Cytokine. 2010 May;50(2):220-7. doi: 10.1016/j.cyto.2010.02.003. Epub 2010 Mar 2.
A proinflammatory role of T helper (Th)17 cells, producing IL-22 and IL-17A, has been favored although there is evidence for negative immune regulation by IL-17A. Here we show that IL-22 was produced during an allergic response in lungs of mice, immunized and challenged with ovalbumin (OVA), and that IL-22 neutralization further augmented the eosinophil recruitment to the lung. In a second allergy model, transfer of OVA-pulsed dendritic cells (DC) into naive mice conveyed eosinophil recruitment in response to subsequent inhaled OVA challenge, while DC preincubation with recombinant IL-22 abolished this response. Similarly, DC preincubation with IL-17A abolished DC-driven eosinophil recruitment, showing that both Th17 cytokines IL-22 and IL-17A mediate negative regulation of allergy by acting on DCs. Therefore, IL-22 inhibits DC functions and attenuates an allergic response.

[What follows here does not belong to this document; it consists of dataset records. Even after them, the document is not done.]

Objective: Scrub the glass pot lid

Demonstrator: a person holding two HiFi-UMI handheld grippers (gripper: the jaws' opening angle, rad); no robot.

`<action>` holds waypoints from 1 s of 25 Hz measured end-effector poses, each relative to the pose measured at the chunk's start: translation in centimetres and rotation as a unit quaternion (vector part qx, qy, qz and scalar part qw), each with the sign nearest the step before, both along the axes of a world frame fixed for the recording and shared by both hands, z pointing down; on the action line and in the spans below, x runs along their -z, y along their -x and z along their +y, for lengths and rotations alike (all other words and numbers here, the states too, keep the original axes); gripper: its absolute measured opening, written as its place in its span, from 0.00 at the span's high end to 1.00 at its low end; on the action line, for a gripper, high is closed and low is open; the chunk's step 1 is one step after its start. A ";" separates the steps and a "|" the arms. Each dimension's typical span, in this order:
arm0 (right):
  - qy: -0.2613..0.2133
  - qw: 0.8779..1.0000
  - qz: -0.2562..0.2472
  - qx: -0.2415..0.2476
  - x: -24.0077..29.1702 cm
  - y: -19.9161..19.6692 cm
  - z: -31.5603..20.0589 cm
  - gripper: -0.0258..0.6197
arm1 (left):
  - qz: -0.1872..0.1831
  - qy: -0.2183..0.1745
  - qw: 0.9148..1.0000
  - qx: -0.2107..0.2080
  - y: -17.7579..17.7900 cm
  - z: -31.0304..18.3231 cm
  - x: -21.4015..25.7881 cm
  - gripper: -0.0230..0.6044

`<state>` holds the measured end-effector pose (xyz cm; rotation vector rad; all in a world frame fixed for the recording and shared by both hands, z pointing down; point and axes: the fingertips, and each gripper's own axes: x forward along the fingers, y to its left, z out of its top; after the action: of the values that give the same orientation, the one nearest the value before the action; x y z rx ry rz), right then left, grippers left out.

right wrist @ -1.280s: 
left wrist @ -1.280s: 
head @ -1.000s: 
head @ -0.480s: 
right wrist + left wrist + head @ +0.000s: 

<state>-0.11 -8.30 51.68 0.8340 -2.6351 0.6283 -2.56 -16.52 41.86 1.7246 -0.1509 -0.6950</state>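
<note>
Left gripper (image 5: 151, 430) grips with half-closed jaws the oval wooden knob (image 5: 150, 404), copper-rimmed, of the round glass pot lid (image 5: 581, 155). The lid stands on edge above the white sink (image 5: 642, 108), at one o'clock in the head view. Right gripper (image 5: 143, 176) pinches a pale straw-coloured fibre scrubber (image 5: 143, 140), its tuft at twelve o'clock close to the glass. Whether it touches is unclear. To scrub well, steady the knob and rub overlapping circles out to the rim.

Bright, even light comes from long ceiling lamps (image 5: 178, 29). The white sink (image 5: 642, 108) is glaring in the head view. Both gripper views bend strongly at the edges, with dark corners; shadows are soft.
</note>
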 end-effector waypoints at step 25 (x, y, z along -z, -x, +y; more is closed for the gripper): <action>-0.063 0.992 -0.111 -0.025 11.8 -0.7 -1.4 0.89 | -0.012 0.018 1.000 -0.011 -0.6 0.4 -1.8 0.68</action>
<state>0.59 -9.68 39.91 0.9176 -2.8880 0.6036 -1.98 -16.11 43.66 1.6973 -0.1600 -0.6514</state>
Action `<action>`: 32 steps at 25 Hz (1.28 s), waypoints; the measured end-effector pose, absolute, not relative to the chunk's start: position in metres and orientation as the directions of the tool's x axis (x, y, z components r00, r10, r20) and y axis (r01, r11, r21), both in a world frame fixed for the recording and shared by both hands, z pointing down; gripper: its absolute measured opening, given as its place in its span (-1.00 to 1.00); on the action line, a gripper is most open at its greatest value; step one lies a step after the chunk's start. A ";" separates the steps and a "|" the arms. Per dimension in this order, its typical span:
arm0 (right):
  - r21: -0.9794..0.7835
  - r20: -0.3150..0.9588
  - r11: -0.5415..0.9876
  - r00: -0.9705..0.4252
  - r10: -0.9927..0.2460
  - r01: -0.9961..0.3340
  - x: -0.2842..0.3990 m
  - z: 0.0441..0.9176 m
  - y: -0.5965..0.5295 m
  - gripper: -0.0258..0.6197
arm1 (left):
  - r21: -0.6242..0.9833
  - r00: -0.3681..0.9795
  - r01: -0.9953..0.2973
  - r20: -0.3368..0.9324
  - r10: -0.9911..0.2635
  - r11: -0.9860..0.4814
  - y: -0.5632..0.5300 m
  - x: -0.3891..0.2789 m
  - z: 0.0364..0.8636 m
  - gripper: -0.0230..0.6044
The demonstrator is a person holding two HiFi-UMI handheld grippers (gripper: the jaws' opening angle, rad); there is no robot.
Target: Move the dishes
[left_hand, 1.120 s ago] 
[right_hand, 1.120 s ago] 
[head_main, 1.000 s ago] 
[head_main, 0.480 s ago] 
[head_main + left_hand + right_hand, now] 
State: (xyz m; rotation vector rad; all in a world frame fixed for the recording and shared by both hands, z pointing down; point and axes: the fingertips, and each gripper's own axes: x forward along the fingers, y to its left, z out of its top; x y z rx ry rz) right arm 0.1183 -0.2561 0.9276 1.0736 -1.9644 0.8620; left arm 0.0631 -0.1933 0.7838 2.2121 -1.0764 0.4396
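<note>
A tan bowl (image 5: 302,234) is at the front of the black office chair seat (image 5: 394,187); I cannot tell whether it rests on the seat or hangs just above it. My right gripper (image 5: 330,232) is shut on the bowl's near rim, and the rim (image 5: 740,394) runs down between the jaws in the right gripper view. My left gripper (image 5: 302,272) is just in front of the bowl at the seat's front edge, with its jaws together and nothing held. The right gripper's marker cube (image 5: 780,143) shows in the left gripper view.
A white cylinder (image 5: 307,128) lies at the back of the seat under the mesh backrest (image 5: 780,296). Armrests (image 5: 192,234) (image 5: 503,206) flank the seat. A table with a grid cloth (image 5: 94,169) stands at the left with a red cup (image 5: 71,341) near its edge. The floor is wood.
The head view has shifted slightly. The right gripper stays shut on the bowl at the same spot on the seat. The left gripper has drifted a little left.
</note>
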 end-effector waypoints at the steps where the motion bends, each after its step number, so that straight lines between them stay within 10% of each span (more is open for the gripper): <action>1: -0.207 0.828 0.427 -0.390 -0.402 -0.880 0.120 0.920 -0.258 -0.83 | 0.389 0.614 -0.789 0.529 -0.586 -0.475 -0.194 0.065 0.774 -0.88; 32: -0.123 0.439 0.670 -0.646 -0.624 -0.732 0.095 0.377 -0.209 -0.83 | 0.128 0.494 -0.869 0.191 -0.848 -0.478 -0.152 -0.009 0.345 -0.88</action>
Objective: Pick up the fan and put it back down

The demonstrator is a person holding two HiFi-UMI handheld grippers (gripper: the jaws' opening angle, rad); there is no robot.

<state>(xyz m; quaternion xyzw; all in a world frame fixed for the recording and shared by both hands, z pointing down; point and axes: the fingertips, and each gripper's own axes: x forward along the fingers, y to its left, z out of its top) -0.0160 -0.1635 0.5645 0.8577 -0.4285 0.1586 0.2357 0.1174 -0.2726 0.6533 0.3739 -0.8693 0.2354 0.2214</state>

Th17 细胞产生白细胞介素-22(IL-22)和白细胞介素-17A(IL-17A),发挥促炎作用,尽管有证据表明 IL-17A 具有负性免疫调节作用。在这里,我们发现卵清蛋白(OVA)免疫和激发的小鼠肺部在过敏反应过程中产生了 IL-22,并且 IL-22 中和进一步增强了嗜酸性粒细胞向肺部的募集。在第二个过敏模型中,将 OVA 脉冲树突状细胞(DC)转移到幼稚小鼠中,导致随后吸入 OVA 激发时嗜酸性粒细胞募集,而用重组 IL-22 预处理 DC 则消除了这种反应。同样,用 IL-17A 预处理 DC 消除了 DC 驱动的嗜酸性粒细胞募集,表明 Th17 细胞因子 IL-22 和 IL-17A 通过作用于 DC 来介导过敏的负性调节。因此,IL-22 抑制 DC 功能并减弱过敏反应。